Sapronoses are diseases transmissible to man from an abiotic substrate in the environment – soil, water, decaying plants, animal excrement, carrion and other substrata. The most important feature is that the sapronotic agent replicates actively in these abiotic substrata – it is not the mere persistence of the microbe in the environment, nor secondary contamination of environmental objects with the agent from animal sources. The source of infection is therefore not an animal or man. Sapronotic agents are capable of reproduction both in abiotic environment (saprophytic phase) and in the organisms of homoiothermous vertebrates including man (parasitic phase). They show a “dual life”: saprophytic and parasitic (pathogenic). In particular, many human mycoses belong to sapronoses, especially visceral ones, like coccidioidomycosis, histoplasmosis, blastomycosis, emmonsiosis, cryptococcosis, and also some bacterial (legionellosis) and protozoan (primary amoebic meningoencephalitis, naegleriosis) diseases, but no viral, rickettsial or chlamydial diseases (because obligate intracellular parasites are unable to reproduce extracelullarly).

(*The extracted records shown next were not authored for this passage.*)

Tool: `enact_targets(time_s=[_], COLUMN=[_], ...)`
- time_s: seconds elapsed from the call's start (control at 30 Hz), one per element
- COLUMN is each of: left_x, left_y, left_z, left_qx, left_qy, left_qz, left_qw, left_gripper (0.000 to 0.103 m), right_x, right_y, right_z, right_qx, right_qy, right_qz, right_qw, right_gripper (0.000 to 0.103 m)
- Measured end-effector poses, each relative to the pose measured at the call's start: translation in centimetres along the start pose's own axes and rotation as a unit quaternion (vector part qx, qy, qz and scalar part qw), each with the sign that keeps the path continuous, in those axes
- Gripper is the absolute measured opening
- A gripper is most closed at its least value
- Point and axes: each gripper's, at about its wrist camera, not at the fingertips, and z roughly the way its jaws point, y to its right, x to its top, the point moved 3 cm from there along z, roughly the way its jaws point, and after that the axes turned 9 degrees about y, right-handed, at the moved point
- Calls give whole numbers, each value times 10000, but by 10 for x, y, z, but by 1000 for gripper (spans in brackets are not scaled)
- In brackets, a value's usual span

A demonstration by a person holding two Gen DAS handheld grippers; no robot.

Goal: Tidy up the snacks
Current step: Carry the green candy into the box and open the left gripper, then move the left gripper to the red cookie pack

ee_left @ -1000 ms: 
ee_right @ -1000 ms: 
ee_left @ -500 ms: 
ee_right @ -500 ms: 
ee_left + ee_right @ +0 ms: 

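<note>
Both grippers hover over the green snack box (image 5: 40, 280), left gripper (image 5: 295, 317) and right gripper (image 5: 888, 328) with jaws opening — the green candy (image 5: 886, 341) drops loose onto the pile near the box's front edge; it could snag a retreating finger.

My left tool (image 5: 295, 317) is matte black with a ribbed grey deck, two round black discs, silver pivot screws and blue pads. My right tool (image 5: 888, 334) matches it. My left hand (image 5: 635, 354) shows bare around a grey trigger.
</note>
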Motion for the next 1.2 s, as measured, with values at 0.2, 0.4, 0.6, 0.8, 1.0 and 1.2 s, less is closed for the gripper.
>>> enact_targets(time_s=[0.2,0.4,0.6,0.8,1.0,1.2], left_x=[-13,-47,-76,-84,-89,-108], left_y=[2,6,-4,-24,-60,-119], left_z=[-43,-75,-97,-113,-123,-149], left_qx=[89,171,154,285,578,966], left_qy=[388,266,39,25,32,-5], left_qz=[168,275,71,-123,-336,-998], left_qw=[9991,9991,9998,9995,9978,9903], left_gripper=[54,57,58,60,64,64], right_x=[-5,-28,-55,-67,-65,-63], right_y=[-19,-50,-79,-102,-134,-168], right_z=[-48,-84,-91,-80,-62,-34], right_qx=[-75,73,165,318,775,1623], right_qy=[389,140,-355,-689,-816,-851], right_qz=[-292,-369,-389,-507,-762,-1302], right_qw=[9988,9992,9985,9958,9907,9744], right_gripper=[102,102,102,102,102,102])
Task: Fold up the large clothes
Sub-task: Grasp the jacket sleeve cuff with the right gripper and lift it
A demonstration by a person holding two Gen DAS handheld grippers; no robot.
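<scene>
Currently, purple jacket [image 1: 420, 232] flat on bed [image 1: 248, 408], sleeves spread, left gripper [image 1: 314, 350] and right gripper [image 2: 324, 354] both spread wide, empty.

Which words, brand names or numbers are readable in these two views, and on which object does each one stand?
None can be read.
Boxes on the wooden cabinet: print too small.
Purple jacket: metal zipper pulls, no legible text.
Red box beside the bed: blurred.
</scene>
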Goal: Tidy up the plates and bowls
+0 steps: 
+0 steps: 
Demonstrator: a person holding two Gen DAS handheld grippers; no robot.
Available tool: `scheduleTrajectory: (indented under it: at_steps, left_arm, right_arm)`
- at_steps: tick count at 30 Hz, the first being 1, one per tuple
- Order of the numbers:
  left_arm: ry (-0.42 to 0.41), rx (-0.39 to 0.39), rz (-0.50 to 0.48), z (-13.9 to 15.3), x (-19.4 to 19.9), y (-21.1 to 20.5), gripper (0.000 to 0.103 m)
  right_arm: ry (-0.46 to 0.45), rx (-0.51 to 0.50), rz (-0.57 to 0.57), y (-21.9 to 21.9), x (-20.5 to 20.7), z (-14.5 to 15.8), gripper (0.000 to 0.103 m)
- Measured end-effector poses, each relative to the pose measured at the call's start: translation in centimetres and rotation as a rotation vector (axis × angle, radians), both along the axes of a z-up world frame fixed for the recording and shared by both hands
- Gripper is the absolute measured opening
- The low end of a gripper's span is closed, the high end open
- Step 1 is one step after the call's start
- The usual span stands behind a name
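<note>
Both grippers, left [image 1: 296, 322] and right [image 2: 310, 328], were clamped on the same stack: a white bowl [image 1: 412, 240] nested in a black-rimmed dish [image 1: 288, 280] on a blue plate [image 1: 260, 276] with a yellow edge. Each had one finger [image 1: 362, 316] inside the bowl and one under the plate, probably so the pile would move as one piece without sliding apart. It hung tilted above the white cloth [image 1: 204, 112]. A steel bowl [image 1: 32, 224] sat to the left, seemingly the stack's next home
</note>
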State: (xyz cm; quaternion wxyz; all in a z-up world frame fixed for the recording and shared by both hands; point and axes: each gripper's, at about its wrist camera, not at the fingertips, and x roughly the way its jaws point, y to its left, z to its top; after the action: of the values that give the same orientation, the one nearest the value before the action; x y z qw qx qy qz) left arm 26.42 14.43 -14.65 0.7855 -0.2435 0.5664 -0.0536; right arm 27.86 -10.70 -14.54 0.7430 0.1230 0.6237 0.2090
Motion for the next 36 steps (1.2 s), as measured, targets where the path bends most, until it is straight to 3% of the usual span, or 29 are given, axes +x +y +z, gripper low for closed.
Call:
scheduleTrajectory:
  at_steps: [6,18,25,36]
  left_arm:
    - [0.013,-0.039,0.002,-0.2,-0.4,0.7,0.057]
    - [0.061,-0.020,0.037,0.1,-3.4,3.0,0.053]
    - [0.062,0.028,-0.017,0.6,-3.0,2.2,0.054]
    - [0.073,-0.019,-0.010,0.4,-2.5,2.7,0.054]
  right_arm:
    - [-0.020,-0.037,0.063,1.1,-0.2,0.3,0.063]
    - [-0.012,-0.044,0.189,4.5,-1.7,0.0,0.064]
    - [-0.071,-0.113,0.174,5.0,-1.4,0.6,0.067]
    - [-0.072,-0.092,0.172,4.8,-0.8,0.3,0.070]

The term “sapronosis” and its definition were introduced into epidemiology by Russian microbiologist V. I. Terskikh (1958) in the article entitled “On diseases of humans and animals caused by microbes capable of reproduction in external milieu …”, and for further use it was accepted by Somov and Litvin (1988), Krauss et al. (1997), Hubálek (2003) and others. The definition of sapronoses reads after Krauss et al. (1997): Krankheiten, deren Erreger keine Wirbeltiere als Reservoir erfordern, weil sie in Wasser, Boden, auf Pflanzen usw. vorkommen und von dort aus auch Vertebraten infizieren können.

The difference between zoonoses and sapronoses is sometimes fuzzy to vague, and a disease can be called, depending on circumstances, either zoonosis or sapronosis (e.g., listeriosis, pseudotuberculosis, anthrax).

A characteristic feature of a majority of zoonoses and sapronoses is that man is a dead-end host in the epidemic process (inter-human transmission is absent), although his or her disease can often be serious, even fatal. The pathogenic agent is evolutionarily not adapted to its accidental new host. From an ecological point of view, all pathogenic microorganisms are parasites of their hosts (animals or plants). The evolution of parasitism in today’s pathogens proceeded along the trajectory saprophyte (commensal) → facultative (occasional) parasite → obligate parasite. An obligate parasite as a rule does not kill its host on which it is evolutionarily adapted (the untimely death of the host would lead to a bad fate for it), while unusual, incidental but susceptible hosts (man in our case) where parasitic co-evolution has not occurred can be severely harmed or killed.

Classification of infectious diseases into anthroponoses, zoonoses and sapronoses is a combination of an anthropocentric view (i.e. treating only diseases of humans, while not those of animals) and ecological view (studying the habitats in which the infectious agent lives: Hubálek 2002).

We can distinguish six classes of zoonoses and sapronoses according to systematic arrangement of their aetiological agents:

I:

Viroses

II:

Bacterial diseases

III:

Mycoses

IV:

Protozoan diseases

V:

Helminthoses (invasions: cestodes, trematodes, nematodes)

VI:

Diseases caused by arthropods (infestations)

However, we will concentrate on microbial zoonoses and sapronoses in this monograph, leaving aside diseases caused by multicellular organisms (helminths and arthropods, i.e. invasions and infestations). The agents of the classes IV–VI belong to the field of parasitology, and cause the so-called parasitic zoonoses and sapronoses.